→ **AIM OF THE TASK**
Where the data below has the string "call", return the whole line.

→ **EXCERPTED RECORDS**
--------------------------------------------------

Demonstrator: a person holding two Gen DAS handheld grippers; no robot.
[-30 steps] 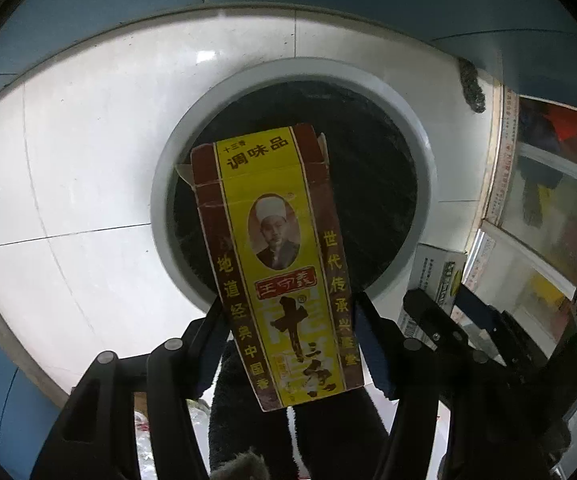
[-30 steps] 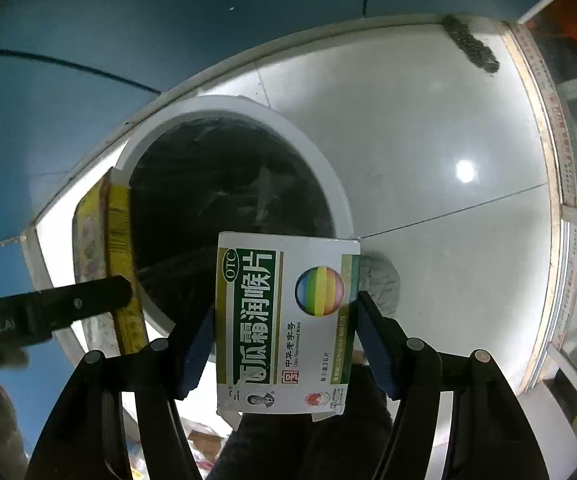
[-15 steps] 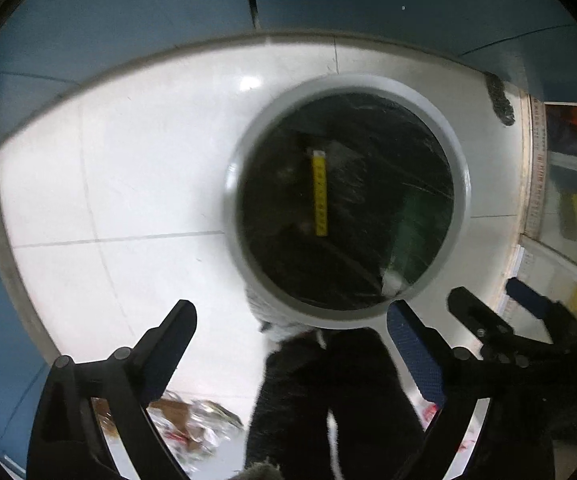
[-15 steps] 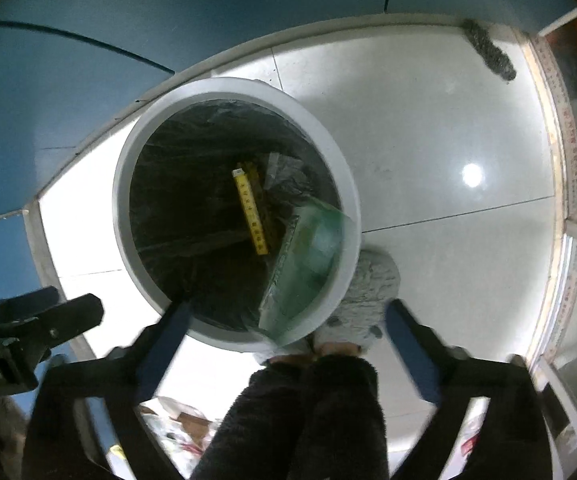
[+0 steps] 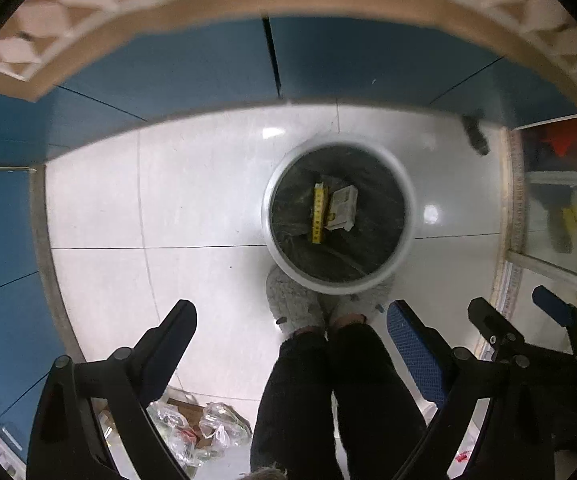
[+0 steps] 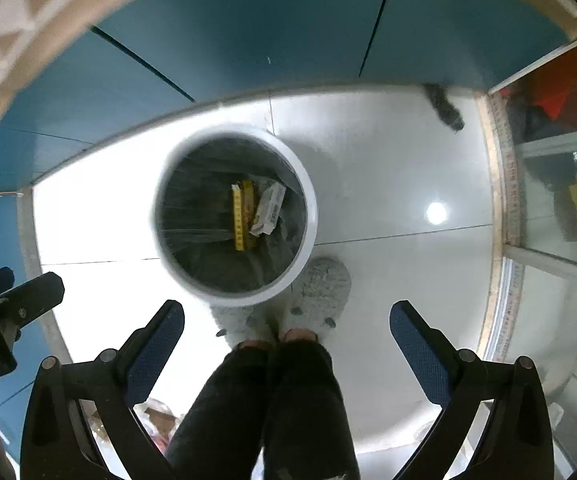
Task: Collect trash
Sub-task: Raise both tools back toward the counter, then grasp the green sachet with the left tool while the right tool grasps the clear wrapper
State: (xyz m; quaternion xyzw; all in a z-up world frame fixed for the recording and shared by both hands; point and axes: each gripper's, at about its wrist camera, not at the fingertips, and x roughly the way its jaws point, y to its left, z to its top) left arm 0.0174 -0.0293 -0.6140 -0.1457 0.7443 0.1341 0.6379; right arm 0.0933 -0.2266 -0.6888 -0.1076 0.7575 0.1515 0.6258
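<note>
With the yellow seasoning carton [image 5: 318,214] and white-green medicine box [image 5: 342,208] lying inside the round white bin lined with a black bag [image 5: 407,216], left gripper [image 5: 290,346] and right gripper [image 6: 287,338] both gape wide, empty; crumpled clear wrappers [image 5: 204,430] on floor remain uncollected.

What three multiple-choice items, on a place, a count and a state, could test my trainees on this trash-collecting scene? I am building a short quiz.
1. Where is the yellow box?
A. inside the white bin
B. on the floor tiles
C. in a gripper

2. How many boxes lie in the bin?
A. one
B. two
C. four

3. How do the right gripper's jaws stand?
A. shut on a box
B. shut, empty
C. open, empty

Key: 1 A, it lies on the black liner; 2 B, the yellow box and the white box beside it; 3 C, the jaws have just been opening and nothing is between them.
</note>
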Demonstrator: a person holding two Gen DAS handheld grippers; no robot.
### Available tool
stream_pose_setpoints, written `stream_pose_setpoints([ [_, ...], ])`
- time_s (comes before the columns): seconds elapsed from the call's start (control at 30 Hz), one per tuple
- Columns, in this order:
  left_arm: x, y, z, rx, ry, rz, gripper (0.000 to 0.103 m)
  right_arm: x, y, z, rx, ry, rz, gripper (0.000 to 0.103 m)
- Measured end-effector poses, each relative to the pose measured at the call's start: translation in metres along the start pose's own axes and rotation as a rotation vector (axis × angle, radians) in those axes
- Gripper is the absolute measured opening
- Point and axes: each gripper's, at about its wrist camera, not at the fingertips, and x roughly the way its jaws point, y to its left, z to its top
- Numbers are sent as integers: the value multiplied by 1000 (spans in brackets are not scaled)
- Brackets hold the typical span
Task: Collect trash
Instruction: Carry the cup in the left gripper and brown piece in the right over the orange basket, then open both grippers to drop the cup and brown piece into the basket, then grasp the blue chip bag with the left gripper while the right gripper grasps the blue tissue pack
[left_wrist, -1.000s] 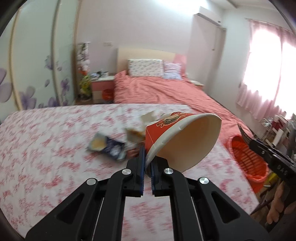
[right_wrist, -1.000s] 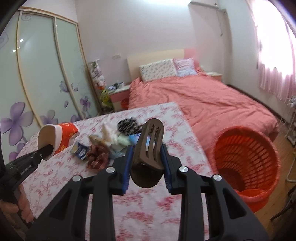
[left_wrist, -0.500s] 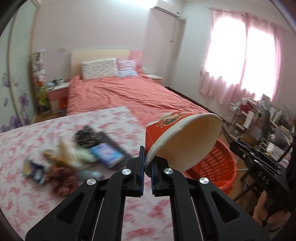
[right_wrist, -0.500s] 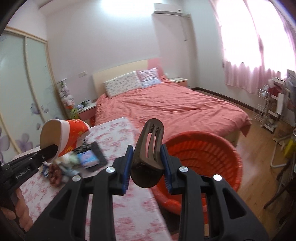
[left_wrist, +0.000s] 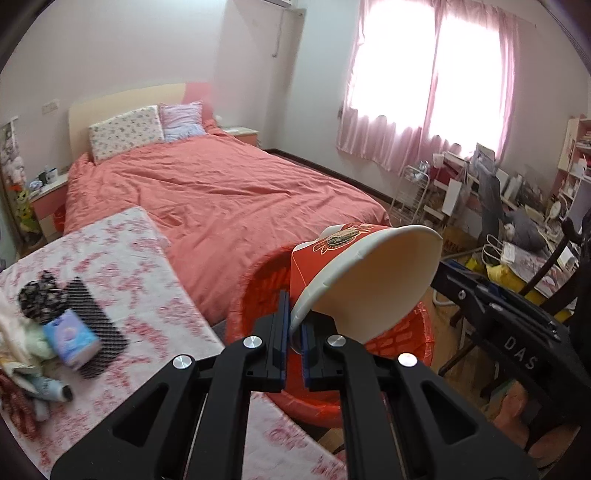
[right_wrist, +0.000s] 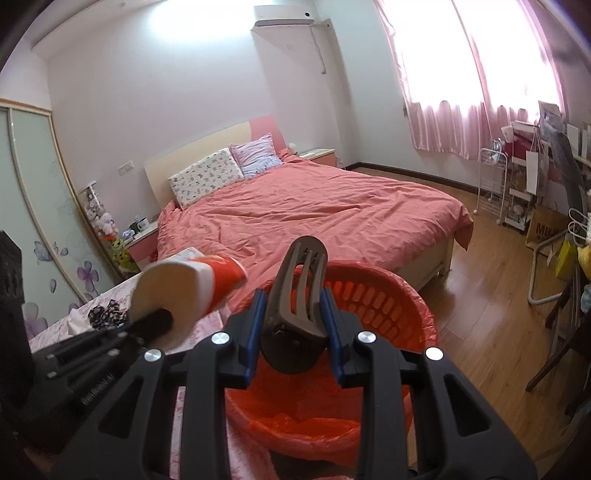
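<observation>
My left gripper (left_wrist: 293, 334) is shut on the rim of a red paper noodle cup (left_wrist: 362, 273), held tilted above the red plastic basket (left_wrist: 417, 339). The cup also shows in the right wrist view (right_wrist: 184, 295), left of the basket (right_wrist: 369, 295). My right gripper (right_wrist: 293, 332) is shut on a dark brown hair claw clip (right_wrist: 295, 306), held over the basket's near side. More trash lies on the floral-cloth table (left_wrist: 147, 280): a blue tissue pack (left_wrist: 72, 338), a black mesh sheet (left_wrist: 98, 328) and crumpled wrappers (left_wrist: 26, 354).
A bed with a salmon cover (left_wrist: 221, 192) stands beyond the table and basket. A cluttered desk with a chair (left_wrist: 517, 229) is at the right. Wooden floor (right_wrist: 491, 277) lies right of the basket. A white wire rack (right_wrist: 495, 184) stands near the window.
Both grippers have swung right from over the table to above the red basket, carrying the cup and the clip. The table trash now lies at the far left.
</observation>
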Motion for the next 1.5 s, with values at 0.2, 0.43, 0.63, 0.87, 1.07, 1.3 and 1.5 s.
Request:
stream_pose_setpoints([
  [0.2, 24, -6, 1, -2, 47, -6, 6, 15, -26, 5, 49, 6, -6, 30],
  [0.43, 39, 0, -5, -68, 137, 11, 37, 31, -36, 9, 88, 24, 15, 48],
  [0.63, 26, 9, -7, -53, 120, 61, 49, 24, -25, 5, 50, 22, -18, 58],
  [0.87, -13, 34, -19, -34, 83, 173, 60, 8, 4, 0, -28, 15, -41, 66],
  [1.07, -53, 72, -37, -83, 52, 275, 66, 5, 43, -12, -92, 40, -7, 67],
  [1.3, -104, 138, -63, -158, 20, 451, 67, 14, 103, -30, -177, 91, 67, 67],
  [1.5, -138, 211, -86, -298, 21, 596, 70, 35, 165, -47, -255, 150, 145, 67],
])
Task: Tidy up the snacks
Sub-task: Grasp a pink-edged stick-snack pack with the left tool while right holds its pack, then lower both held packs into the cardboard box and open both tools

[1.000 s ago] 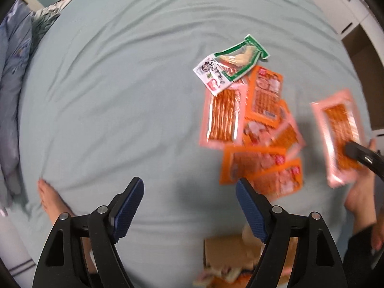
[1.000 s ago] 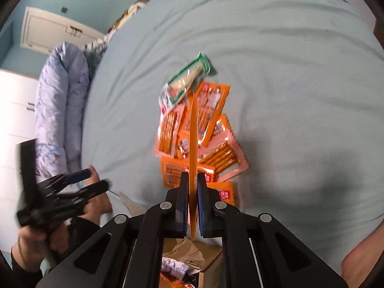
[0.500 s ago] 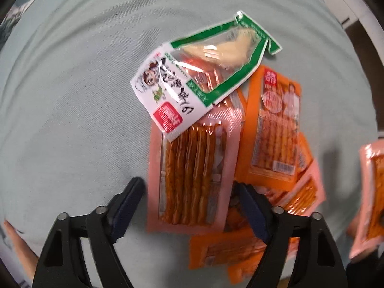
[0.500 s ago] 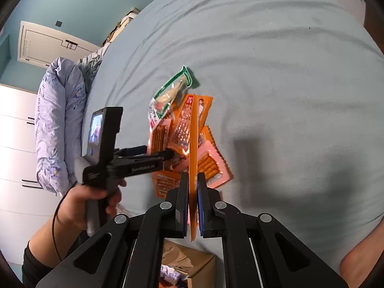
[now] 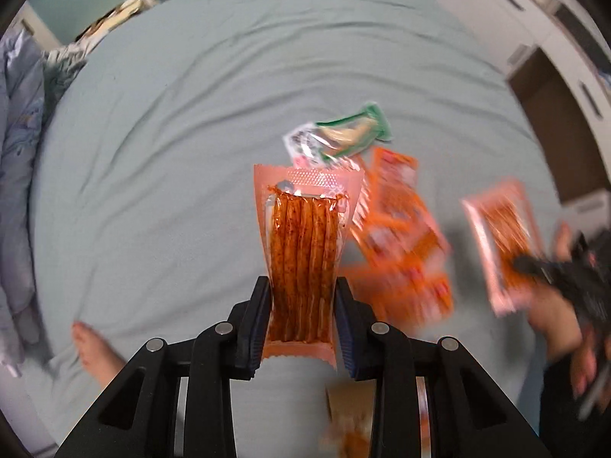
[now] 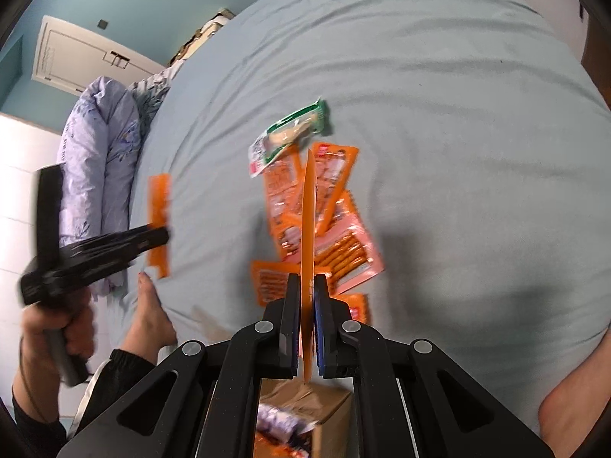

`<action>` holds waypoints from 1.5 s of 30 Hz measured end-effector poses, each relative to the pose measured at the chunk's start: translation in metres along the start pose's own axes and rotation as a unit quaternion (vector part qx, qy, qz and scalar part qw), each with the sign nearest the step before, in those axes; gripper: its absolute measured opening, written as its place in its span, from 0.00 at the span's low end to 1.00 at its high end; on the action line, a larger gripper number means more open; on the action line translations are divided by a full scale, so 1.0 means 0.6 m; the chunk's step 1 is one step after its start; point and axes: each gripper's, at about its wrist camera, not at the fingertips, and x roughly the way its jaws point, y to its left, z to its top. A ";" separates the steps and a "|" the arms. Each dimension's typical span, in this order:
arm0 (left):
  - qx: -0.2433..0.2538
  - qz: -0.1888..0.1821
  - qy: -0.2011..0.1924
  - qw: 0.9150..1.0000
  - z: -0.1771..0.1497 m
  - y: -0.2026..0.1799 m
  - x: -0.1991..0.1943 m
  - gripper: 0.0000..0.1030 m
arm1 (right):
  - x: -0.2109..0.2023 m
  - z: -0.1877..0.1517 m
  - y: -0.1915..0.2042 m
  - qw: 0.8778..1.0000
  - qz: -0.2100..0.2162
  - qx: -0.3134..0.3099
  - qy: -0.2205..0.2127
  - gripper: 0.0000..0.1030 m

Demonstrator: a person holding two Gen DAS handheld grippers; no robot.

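Clamping a pink packet of red spicy strips (image 5: 303, 244) by its two long edges, the left gripper (image 5: 303, 320) holds it lifted off the pale blue bedsheet (image 5: 160, 175), left of the heap of orange snack packets (image 5: 401, 252). A green-and-white packet (image 5: 343, 139) lies at the heap's far end. Right of the heap, the right gripper (image 6: 304, 322) pinches a second pink strip packet (image 5: 500, 244), seen edge-on between its pressed-together fingers (image 6: 290, 328). A cardboard box (image 6: 305, 416) sits on the heap's near side, below that gripper.
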 end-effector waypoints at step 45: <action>-0.001 -0.033 -0.002 0.999 -0.198 -0.031 -0.042 0.72 | 0.005 -0.082 0.152 0.983 -0.153 -0.050 0.091 0.76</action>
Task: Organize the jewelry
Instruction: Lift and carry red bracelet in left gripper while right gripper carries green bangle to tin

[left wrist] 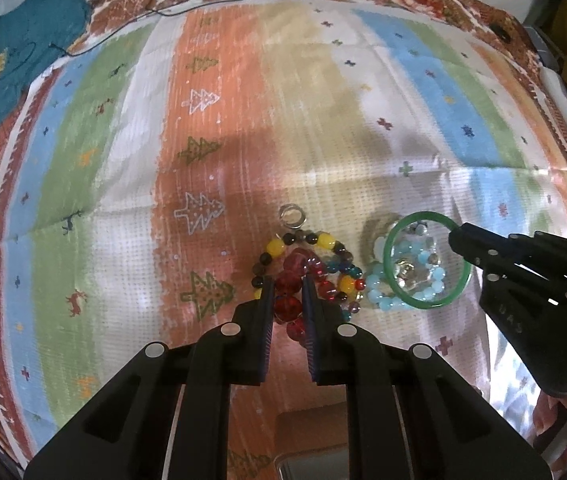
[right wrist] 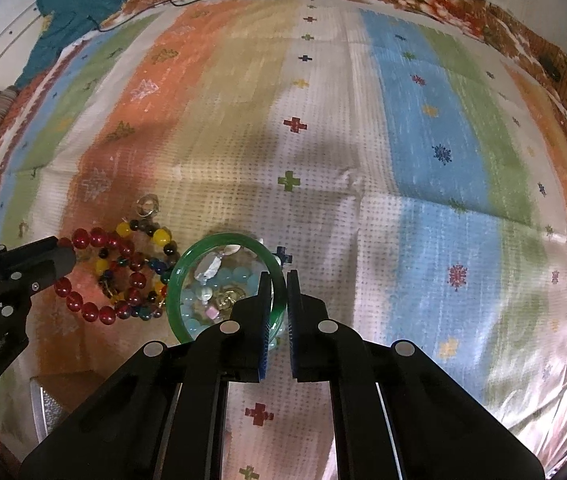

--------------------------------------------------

→ **ANSWER TO THE EXERCISE**
- time_s (comes before the columns): seconds elapsed from the call's start (control at 30 Hz), one per tuple
- Measured end-effector poses, each relative to the pose measured at the call's start: translation in metres along the start pose's own axes and rotation as a rotation vector (axis × angle, radians) in those axes

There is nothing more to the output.